ExcessMTL

class torchjd.aggregation.ExcessMTL(robust_step_size=1.0, n_warmup_steps=0)[source]

Stateful WeightedAggregator from Robust Multi-Task Learning with Excess Risks (ICML 2024).

At each call, task weights are updated via an exponentiated gradient step (Equation 9) driven by per-task excess risk estimates. See ExcessMTLWeighting for details on the algorithm and state management.

Parameters:
  • robust_step_size (float) – Step size \(\eta_\alpha\) for the exponentiated weight update. Must be positive.

  • n_warmup_steps (int) – Number of forward calls during which weights stay uniform (\([1/m, \ldots, 1/m]\)) and gradient statistics are collected. The baseline excess risk is then set to the average excess risk observed during warmup.
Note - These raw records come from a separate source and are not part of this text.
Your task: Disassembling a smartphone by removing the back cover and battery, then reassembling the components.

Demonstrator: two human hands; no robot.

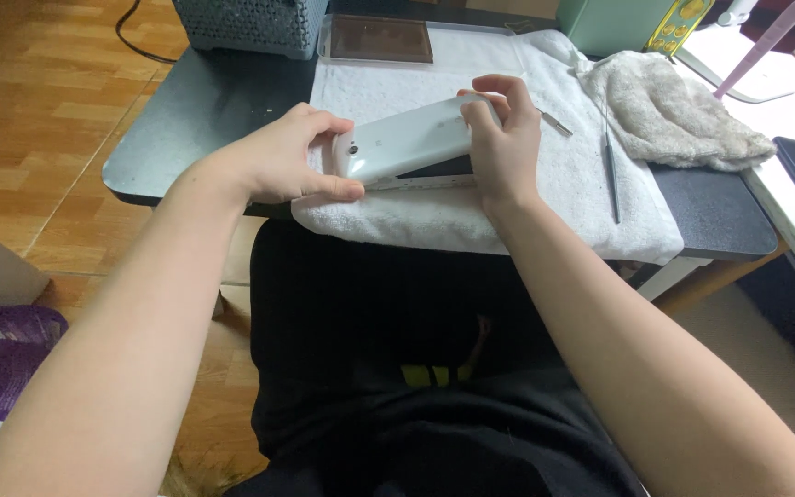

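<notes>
Crosswise, white phone [407, 138] gripped endwise between left hand [282, 156] and right hand [503, 138].

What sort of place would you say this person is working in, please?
Probably a home hobby or repair desk: a white towel spread over a dark table, slim metal tools laid out, and wooden flooring.

Both forearms reach forward, left hand [292, 161] and right hand [505, 138] curled, fingers gripping, thumbs underneath
</notes>
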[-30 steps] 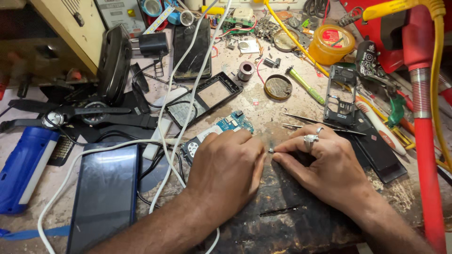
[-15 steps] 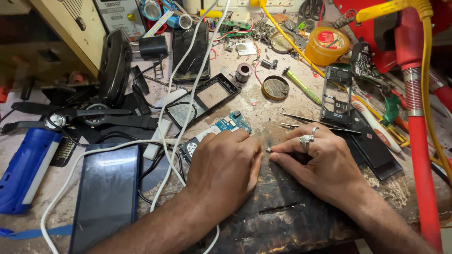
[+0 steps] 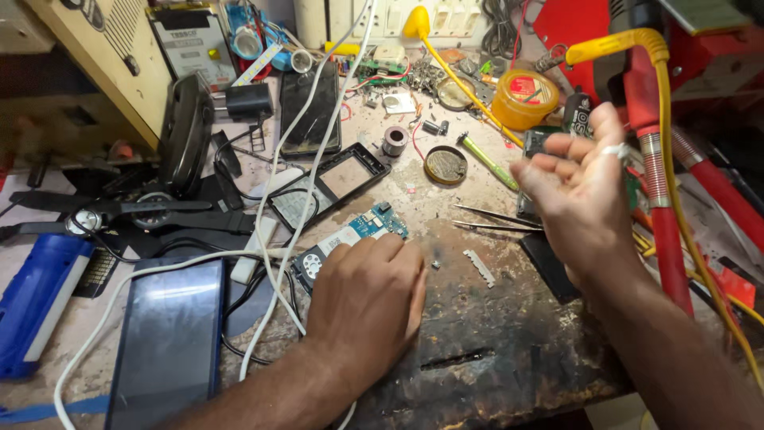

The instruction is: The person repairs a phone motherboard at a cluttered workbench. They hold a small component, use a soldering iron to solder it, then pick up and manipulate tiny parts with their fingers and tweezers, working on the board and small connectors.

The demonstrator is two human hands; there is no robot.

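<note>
Down on the table (image 3: 477,350), the left hand (image 3: 370,299) lies flat with its fingers closed together, pressing on a small blue circuit board (image 3: 362,229); the board pokes out from under the fingers, beside white cables (image 3: 278,207); the right hand (image 3: 585,195) is up in the air, open, with its fingers a bit bent and blurry, and it holds nothing that I can see; it wears a ring (image 3: 614,150); a little metal strip (image 3: 479,267) lies on the table between the two hands; thin tweezers (image 3: 497,220) rest just past it; a dark phone (image 3: 167,346) lies to the left, near a blue tool (image 3: 36,306).
</note>
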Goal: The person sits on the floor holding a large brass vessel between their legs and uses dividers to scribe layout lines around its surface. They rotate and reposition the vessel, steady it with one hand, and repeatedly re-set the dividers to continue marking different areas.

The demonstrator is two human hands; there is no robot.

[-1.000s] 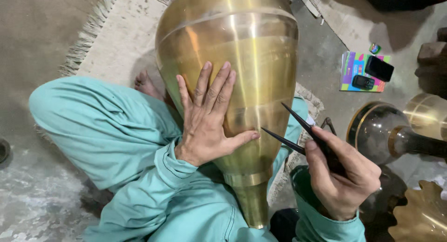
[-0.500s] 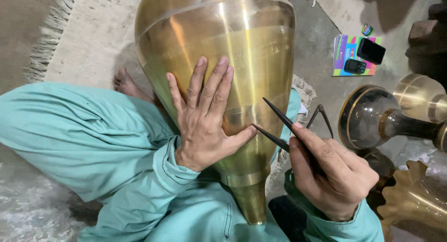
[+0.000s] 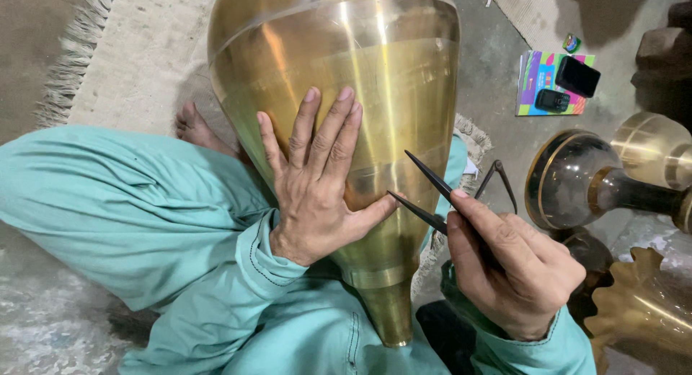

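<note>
A large brass vessel (image 3: 339,79) lies across the person's lap above a fringed rug (image 3: 130,65) on the grey floor (image 3: 497,94). The left hand (image 3: 317,187) presses flat and open on it; the right hand (image 3: 512,267) grips dark dividers (image 3: 425,195).

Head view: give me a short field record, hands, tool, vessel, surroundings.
left hand: flat on the brass vessel, fingers spread
right hand: holds a dark divider, both points towards the vessel, near the left thumb
vessel: large, polished, lying across the lap, narrow neck towards the person
clothing: teal sleeves and trousers
floor right: second divider, two phones on a coloured booklet, more brass pieces
floor left: fringed rug
</note>
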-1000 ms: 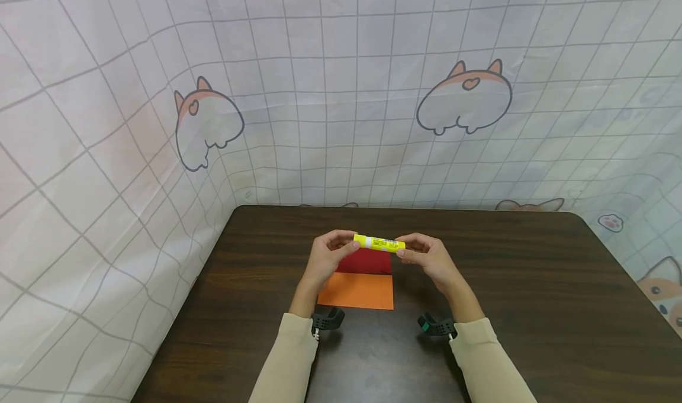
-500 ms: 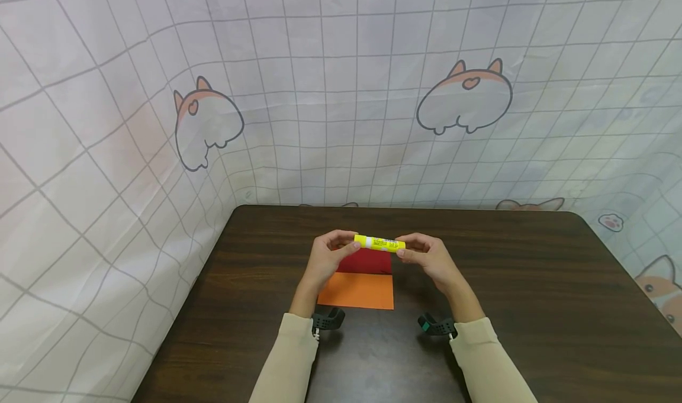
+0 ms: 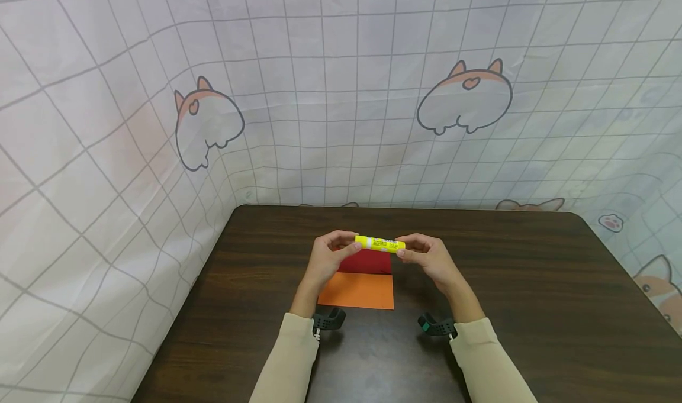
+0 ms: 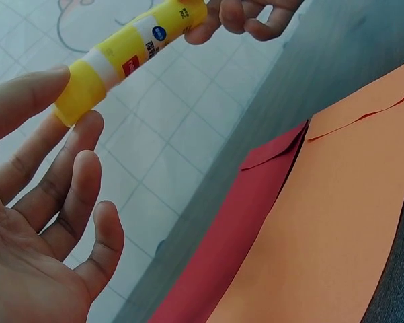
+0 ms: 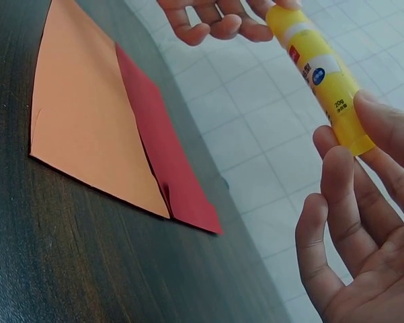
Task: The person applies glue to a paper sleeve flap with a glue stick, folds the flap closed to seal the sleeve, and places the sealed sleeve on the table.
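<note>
Between both hands a yellow glue stick [image 3: 379,244] is held level above the table. My left hand [image 3: 327,252] pinches its capped end between thumb and fingers, and the cap [image 4: 81,91] shows in the left wrist view. At the other end, my right hand [image 3: 430,257] pinches the base of the tube, also plain in the right wrist view. Below the hands lie an orange paper [image 3: 357,290] and, behind it, a red paper [image 3: 367,261]. In the head view, the left hand and glue stick hide part of the red one.
A dark wood table [image 3: 533,296] spreads around the papers. A white grid-patterned cloth [image 3: 330,95] with cartoon animals hangs behind it and along the left. Each wrist wears a black strap [image 3: 330,319].
Both hands and the glue stick stay almost still. The papers have not moved.
</note>
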`<state>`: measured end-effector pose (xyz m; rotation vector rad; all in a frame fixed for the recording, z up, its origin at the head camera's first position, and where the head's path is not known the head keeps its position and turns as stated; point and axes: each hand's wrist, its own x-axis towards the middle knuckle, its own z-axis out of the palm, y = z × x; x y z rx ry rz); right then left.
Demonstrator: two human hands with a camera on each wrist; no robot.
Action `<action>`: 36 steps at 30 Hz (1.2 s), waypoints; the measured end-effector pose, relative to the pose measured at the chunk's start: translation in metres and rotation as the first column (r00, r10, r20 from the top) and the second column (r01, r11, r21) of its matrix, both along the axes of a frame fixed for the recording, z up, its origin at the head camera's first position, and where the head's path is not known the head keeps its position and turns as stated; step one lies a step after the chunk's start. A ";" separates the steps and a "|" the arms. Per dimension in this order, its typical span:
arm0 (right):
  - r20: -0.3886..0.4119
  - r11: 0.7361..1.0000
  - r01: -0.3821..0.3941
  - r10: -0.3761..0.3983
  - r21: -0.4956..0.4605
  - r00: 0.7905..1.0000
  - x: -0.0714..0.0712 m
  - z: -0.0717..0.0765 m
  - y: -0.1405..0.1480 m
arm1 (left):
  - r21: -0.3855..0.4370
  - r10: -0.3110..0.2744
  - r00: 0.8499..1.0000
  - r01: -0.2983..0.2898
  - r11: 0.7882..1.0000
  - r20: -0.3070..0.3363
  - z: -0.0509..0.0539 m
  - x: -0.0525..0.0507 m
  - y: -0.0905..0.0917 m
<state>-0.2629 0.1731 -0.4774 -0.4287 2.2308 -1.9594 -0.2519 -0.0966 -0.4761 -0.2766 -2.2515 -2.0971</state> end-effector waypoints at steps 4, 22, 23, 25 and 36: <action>-0.003 1.000 0.003 -0.003 0.007 1.000 0.000 0.000 0.000 | -0.005 -0.002 1.000 0.002 1.000 0.002 -0.001 0.000 0.000; -0.008 1.000 0.007 -0.007 0.029 1.000 0.001 -0.001 0.000 | -0.041 0.006 1.000 -0.006 0.999 0.004 0.000 0.001 0.000; -0.007 1.000 0.006 -0.006 0.027 1.000 0.001 -0.001 0.000 | -0.042 0.007 1.000 -0.006 0.999 0.007 0.000 0.001 0.000; -0.005 1.000 0.006 -0.006 0.024 1.000 0.001 -0.001 -0.001 | -0.041 0.009 1.000 -0.008 0.999 0.010 -0.001 0.001 0.000; -0.003 1.000 0.015 -0.015 0.022 1.000 0.002 0.000 -0.002 | 0.006 -0.012 1.000 0.012 1.000 0.022 -0.001 0.000 0.000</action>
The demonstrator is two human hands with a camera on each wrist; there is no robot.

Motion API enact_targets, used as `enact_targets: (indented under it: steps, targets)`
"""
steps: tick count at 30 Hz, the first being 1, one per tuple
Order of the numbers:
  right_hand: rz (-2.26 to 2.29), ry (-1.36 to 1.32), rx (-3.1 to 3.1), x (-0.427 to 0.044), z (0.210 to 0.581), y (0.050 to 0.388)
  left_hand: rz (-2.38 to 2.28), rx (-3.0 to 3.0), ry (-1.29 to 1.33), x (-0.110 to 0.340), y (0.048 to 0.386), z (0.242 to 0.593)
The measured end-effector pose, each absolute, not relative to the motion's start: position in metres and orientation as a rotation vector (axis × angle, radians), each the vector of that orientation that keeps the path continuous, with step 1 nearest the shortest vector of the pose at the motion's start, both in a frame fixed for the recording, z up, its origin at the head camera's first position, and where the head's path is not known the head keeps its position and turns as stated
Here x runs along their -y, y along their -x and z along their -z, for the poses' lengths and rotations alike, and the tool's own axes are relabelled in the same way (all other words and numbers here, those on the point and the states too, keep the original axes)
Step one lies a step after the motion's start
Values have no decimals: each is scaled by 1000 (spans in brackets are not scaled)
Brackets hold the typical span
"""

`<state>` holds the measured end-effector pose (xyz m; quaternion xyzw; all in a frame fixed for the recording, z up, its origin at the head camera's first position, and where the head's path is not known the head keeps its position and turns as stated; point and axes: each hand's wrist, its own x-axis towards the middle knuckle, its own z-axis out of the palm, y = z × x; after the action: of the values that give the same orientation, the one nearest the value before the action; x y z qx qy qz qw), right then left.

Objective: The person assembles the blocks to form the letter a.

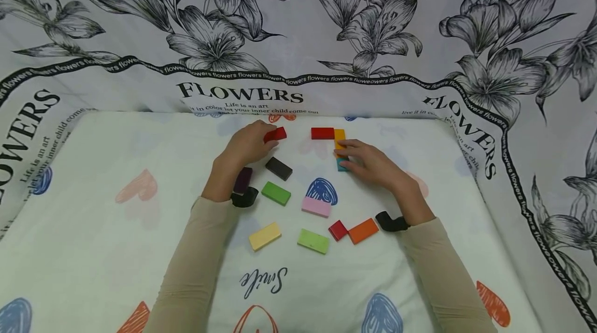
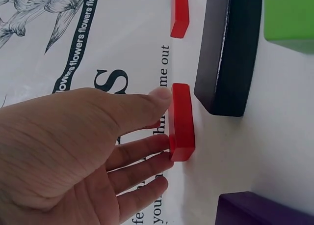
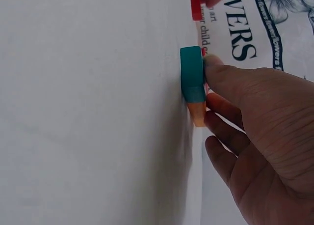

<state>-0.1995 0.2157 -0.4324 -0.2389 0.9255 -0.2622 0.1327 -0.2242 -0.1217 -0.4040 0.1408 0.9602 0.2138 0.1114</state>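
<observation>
My left hand (image 1: 249,142) pinches the left end of a red block (image 1: 276,134) between thumb and fingers; in the left wrist view the same red block (image 2: 182,122) lies at the fingertips. Across from it, my right hand (image 1: 370,164) holds a teal block (image 1: 342,165), which touches the end of a yellow-orange block (image 1: 339,134). Its fingers lie over part of the yellow-orange one. Up close, the right wrist view shows the thumb against the teal block (image 3: 192,70). A second red block (image 1: 322,133) meets the yellow-orange block at a corner.
Nearer the person lie a black block (image 1: 279,168), a dark purple block (image 1: 242,181), a green block (image 1: 276,193), a pink block (image 1: 316,206), a yellow block (image 1: 265,236), a light green block (image 1: 313,241), a small red block (image 1: 338,230) and an orange block (image 1: 363,231).
</observation>
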Motion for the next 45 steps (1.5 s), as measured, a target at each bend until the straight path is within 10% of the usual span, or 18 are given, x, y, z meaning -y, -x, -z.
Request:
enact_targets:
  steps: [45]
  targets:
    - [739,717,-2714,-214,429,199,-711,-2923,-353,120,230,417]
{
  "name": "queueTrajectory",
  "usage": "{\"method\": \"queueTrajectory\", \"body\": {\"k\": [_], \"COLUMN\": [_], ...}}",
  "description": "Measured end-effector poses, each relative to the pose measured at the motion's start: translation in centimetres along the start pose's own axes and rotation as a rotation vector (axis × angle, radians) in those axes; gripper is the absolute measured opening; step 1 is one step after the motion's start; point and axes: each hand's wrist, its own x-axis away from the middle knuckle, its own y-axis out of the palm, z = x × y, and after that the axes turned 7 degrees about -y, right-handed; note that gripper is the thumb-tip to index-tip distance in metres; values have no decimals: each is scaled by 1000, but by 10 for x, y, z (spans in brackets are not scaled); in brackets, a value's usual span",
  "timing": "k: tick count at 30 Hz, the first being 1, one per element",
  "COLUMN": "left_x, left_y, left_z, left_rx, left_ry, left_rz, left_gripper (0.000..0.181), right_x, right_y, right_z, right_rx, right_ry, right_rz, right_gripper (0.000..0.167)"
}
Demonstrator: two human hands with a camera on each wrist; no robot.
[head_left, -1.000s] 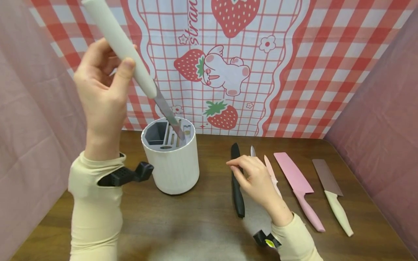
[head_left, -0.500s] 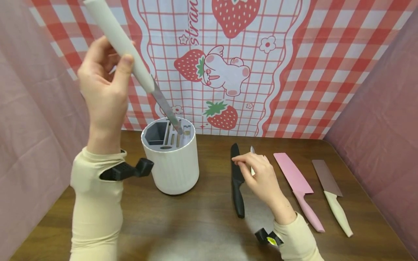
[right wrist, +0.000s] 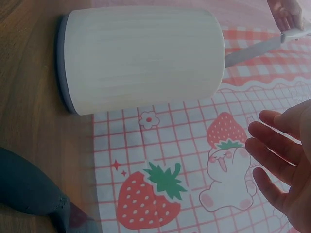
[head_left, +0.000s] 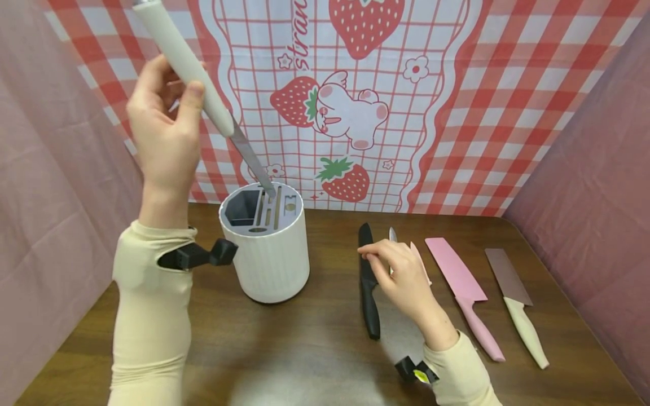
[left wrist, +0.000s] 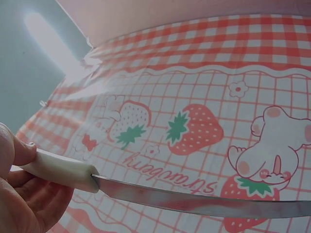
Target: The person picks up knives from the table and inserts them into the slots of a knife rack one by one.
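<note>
My left hand (head_left: 165, 124) pinches the white handle of a long knife (head_left: 190, 70) between thumb and fingers. The knife slants down to the right, its blade tip at the slotted top of the white knife block (head_left: 271, 265); whether the tip is inside a slot I cannot tell. In the left wrist view the blade (left wrist: 194, 199) runs right from the handle. My right hand (head_left: 401, 276) hangs over the black knife (head_left: 370, 310) and the small knives beside it, fingers loosely bent and holding nothing, as the right wrist view also shows.
Right of the black knife lie a small knife with a silver blade (head_left: 392, 234), a small pink-bladed knife (head_left: 417, 256), a pink cleaver (head_left: 454, 268) and a cleaver with a pale green handle (head_left: 525, 330). A checked strawberry cloth (head_left: 487, 113) hangs behind the table.
My left hand has moved slightly up and right, while the knife's tip has shifted left and up across the block's top. My right hand has moved only slightly.
</note>
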Motion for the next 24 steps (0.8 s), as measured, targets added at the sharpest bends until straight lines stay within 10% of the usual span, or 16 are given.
{"method": "queueTrajectory", "body": {"k": [24], "left_x": [-4], "left_y": [1], "left_z": [-33], "left_rx": [-216], "left_ry": [-45], "left_rz": [-110], "left_gripper": [32], "right_x": [-1], "right_y": [2], "right_z": [2], "right_rx": [-34], "right_ry": [-25], "right_rz": [0], "right_gripper": [14]}}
When 0 (default), the first call’s excess risk is used immediately as the baseline, matching the behavior of the official implementation and LibMTL. The paper (Appendix C.1) recommends collecting statistics for 3 full epochs, i.e. n_warmup_steps = 3 * len(dataloader).

__call__(matrix, /)[source]

Computes the aggregation from the input matrix and applies all registered hooks.

Parameters:

matrix (Tensor) – The Jacobian to aggregate.

Return type:

Tensor

reset()[source]

Clears all state so the next forward starts from uniform weights and re-enters warmup.

Return type:

None

class torchjd.aggregation.ExcessMTLWeighting(robust_step_size=1.0, n_warmup_steps=0)[source]

Stateful Weighting [Matrix] from Robust Multi-Task Learning with Excess Risks (ICML 2024).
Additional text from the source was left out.